Neurobiology of Disease
Pin1 and Phosphatase Regulate Neurofilament Phosphorylation
Parvathi Rudrabhatla, Wayne Albers, and Harish C. Pant
(see pages 14869–14880)
Many proteins are regulated by conformational changes brought about by phosphorylation and dephosphorylation by kinases and phosphatases. In some proteins that are regulated by phosphorylation of serine or threonine residues that precede a proline (i.e., proline-directed phosphorylation), an additional level of regulation is mediated by Pin1, which catalyzes the isomerization of proline when the motif is phosphorylated. Depending on the protein, Pin1 can promote phosphorylation or dephosphorylation, as well as regulating downstream processing such as protein cleavage or degradation.
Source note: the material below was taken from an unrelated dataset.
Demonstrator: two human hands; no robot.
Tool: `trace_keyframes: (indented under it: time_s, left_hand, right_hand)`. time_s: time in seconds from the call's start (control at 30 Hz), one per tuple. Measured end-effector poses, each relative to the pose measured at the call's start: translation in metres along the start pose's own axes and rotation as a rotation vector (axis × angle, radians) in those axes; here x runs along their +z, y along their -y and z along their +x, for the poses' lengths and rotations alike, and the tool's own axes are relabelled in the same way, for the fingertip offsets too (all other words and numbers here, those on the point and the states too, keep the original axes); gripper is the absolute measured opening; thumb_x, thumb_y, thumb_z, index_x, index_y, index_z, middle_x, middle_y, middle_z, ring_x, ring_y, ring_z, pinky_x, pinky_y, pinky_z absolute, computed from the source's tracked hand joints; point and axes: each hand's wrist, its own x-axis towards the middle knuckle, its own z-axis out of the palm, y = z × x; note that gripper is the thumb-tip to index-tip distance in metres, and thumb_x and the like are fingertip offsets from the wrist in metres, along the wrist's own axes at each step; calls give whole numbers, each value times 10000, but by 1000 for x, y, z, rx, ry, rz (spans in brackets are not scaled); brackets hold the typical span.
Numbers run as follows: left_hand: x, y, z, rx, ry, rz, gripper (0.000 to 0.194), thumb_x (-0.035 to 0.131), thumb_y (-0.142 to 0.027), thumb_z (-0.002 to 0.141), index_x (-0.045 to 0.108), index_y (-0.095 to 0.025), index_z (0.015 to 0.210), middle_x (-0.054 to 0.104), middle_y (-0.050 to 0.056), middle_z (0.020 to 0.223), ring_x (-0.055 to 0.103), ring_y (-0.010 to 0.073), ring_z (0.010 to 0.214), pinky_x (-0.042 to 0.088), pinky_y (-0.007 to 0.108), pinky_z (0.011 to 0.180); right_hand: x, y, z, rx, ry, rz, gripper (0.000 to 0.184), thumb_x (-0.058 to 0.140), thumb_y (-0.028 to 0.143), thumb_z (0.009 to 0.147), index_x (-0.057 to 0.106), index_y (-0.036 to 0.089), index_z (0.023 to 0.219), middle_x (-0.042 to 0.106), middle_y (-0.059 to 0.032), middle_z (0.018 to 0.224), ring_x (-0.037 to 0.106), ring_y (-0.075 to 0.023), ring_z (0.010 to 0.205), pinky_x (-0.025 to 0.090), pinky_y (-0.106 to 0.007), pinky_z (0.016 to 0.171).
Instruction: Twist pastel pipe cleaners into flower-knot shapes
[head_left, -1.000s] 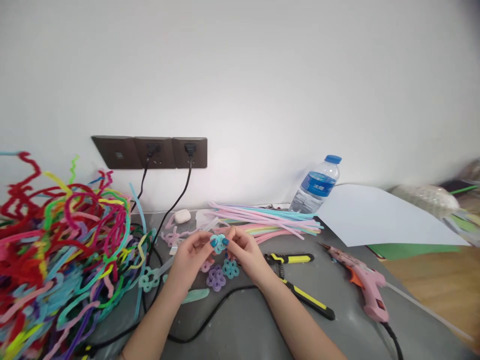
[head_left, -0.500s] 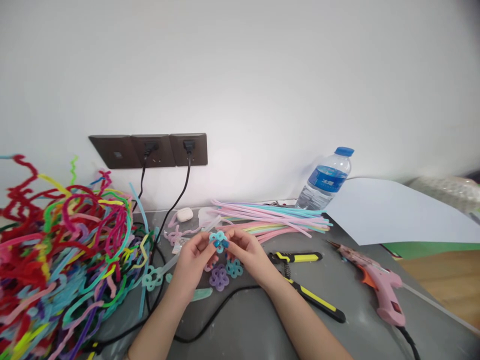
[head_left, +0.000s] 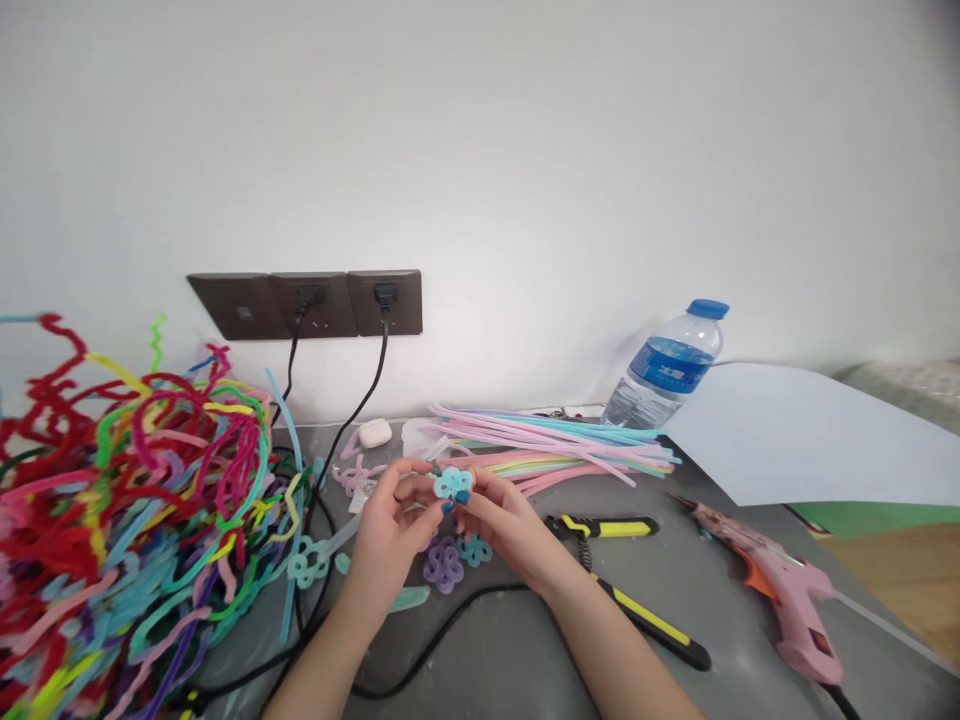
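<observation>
Between my two hands is a small light-blue pipe-cleaner flower (head_left: 453, 484) with looped petals, held up over the grey table. My left hand (head_left: 401, 515) pinches its left side with thumb and fingers. On the other side, my right hand (head_left: 499, 515) grips it, the blue-nailed thumb across its lower edge. Just below the hands lie a purple pipe-cleaner flower (head_left: 443, 565) and a teal one (head_left: 474, 549), the latter partly behind my right hand. A mint-green looped flower (head_left: 308, 562) rests left of my left wrist.
A tangled heap of colourful pipe cleaners (head_left: 150, 500) fills the left. Straight pastel pipe cleaners (head_left: 555, 445) lie behind my hands. To the right are yellow-black pliers (head_left: 652, 620), a pink glue gun (head_left: 787, 590), a water bottle (head_left: 667, 365) and white paper (head_left: 817, 430). Black cables (head_left: 442, 640) cross the table.
The light-blue flower has turned in my fingers and now lies flatter, tilted differently. Both hands have shifted slightly right in view, as has the whole scene. Both still hold it.
</observation>
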Motion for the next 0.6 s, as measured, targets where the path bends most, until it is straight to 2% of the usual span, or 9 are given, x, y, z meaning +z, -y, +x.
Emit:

Abnormal proline-directed phosphorylation of cytoskeletal proteins is associated with several neurodegenerative diseases. Although many studies have explored the roles of kinases in this process, accumulating evidence suggests phosphatases and Pin1 may be critical. Rudrabhatla et al. found that inhibition of protein phosphatase 2A (PP2A) caused abnormal phosphorylation of neurofilament proteins in somata of cultured neurons, reduced transport of neurofilaments into axons, and ultimately led to apoptosis. Reducing Pin1 activity prevented the effects of the inhibitors.
Phosphorylated neurofilaments (red) are present only in axons, whereas PP2A (green) is expressed at high levels in the somata of cultured neurons in control conditions (top). Inhibition of PP2A (bottom) caused an increase in phosphorylated neurofilaments in somata. See the article by Rudrabhatla et al. for details.